Dataset records
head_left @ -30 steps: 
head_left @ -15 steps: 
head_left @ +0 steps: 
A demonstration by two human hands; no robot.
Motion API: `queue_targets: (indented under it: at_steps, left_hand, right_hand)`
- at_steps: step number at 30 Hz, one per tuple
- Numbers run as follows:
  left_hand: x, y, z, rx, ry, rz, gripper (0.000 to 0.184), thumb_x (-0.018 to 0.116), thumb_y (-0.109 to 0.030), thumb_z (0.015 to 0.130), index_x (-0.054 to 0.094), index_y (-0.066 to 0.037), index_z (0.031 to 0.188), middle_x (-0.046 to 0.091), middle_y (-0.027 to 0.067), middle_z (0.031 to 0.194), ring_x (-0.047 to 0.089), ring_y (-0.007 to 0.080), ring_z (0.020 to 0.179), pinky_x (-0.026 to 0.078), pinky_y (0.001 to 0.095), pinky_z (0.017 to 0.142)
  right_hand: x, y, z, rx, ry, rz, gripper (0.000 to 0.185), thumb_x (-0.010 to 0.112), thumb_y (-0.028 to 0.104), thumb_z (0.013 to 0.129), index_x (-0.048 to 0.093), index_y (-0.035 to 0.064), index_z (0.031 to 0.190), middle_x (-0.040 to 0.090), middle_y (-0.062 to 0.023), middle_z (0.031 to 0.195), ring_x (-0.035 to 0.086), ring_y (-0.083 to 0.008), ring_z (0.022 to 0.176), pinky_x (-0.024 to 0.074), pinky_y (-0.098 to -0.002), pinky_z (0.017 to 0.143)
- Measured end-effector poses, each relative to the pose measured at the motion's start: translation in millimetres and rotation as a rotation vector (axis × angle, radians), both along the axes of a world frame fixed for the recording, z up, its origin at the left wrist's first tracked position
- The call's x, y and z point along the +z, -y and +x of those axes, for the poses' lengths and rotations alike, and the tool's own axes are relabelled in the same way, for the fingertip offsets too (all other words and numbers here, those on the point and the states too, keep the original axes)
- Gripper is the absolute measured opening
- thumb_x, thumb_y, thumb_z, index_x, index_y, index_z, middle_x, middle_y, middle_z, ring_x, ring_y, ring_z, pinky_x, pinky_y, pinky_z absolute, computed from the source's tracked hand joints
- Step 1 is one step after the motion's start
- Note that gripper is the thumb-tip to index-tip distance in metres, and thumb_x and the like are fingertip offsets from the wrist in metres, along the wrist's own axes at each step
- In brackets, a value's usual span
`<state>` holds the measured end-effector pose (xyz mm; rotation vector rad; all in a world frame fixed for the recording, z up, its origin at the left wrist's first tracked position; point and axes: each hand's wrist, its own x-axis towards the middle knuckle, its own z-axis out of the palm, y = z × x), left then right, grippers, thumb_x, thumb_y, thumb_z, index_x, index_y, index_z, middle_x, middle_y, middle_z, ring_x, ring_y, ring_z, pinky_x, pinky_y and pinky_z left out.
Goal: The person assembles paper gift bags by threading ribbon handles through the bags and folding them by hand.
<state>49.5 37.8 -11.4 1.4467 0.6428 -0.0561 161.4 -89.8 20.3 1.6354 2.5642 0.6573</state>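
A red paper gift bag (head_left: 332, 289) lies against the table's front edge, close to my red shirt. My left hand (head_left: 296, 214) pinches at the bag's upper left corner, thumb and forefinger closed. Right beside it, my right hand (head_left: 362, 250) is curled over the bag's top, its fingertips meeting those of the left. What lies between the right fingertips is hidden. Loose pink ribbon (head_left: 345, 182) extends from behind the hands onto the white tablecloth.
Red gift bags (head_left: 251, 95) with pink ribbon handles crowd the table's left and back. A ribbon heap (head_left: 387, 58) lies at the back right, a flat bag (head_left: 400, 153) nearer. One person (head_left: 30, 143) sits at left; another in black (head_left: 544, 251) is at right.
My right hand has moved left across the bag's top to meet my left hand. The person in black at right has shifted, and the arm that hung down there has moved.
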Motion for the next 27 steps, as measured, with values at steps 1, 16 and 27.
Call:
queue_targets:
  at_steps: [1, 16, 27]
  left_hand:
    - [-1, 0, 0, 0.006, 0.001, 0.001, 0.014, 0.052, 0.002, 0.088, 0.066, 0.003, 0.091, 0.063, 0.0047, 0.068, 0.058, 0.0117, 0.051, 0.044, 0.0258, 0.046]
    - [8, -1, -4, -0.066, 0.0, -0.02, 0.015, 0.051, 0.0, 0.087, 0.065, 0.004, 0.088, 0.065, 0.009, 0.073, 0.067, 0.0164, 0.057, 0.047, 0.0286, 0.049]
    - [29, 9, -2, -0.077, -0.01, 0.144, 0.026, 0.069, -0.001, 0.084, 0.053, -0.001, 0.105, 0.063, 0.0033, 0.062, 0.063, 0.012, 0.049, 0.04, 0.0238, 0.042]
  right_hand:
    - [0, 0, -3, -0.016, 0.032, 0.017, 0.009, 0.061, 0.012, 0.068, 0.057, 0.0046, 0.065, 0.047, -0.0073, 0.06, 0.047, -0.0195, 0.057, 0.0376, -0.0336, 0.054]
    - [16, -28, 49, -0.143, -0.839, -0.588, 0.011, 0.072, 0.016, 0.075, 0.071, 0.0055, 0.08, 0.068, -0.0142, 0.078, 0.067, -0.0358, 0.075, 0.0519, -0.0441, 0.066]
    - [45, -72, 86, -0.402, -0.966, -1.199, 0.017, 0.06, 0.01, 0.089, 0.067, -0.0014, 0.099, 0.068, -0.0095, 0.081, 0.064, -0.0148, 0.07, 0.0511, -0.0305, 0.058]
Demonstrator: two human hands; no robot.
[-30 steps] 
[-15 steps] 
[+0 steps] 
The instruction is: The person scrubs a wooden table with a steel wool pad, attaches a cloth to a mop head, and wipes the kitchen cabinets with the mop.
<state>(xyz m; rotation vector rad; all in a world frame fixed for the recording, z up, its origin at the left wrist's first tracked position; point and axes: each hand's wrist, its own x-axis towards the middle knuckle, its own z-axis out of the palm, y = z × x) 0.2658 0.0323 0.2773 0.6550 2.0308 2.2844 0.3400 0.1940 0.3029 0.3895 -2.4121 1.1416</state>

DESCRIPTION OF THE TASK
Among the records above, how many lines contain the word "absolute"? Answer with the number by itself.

EXPECTED ANSWER
2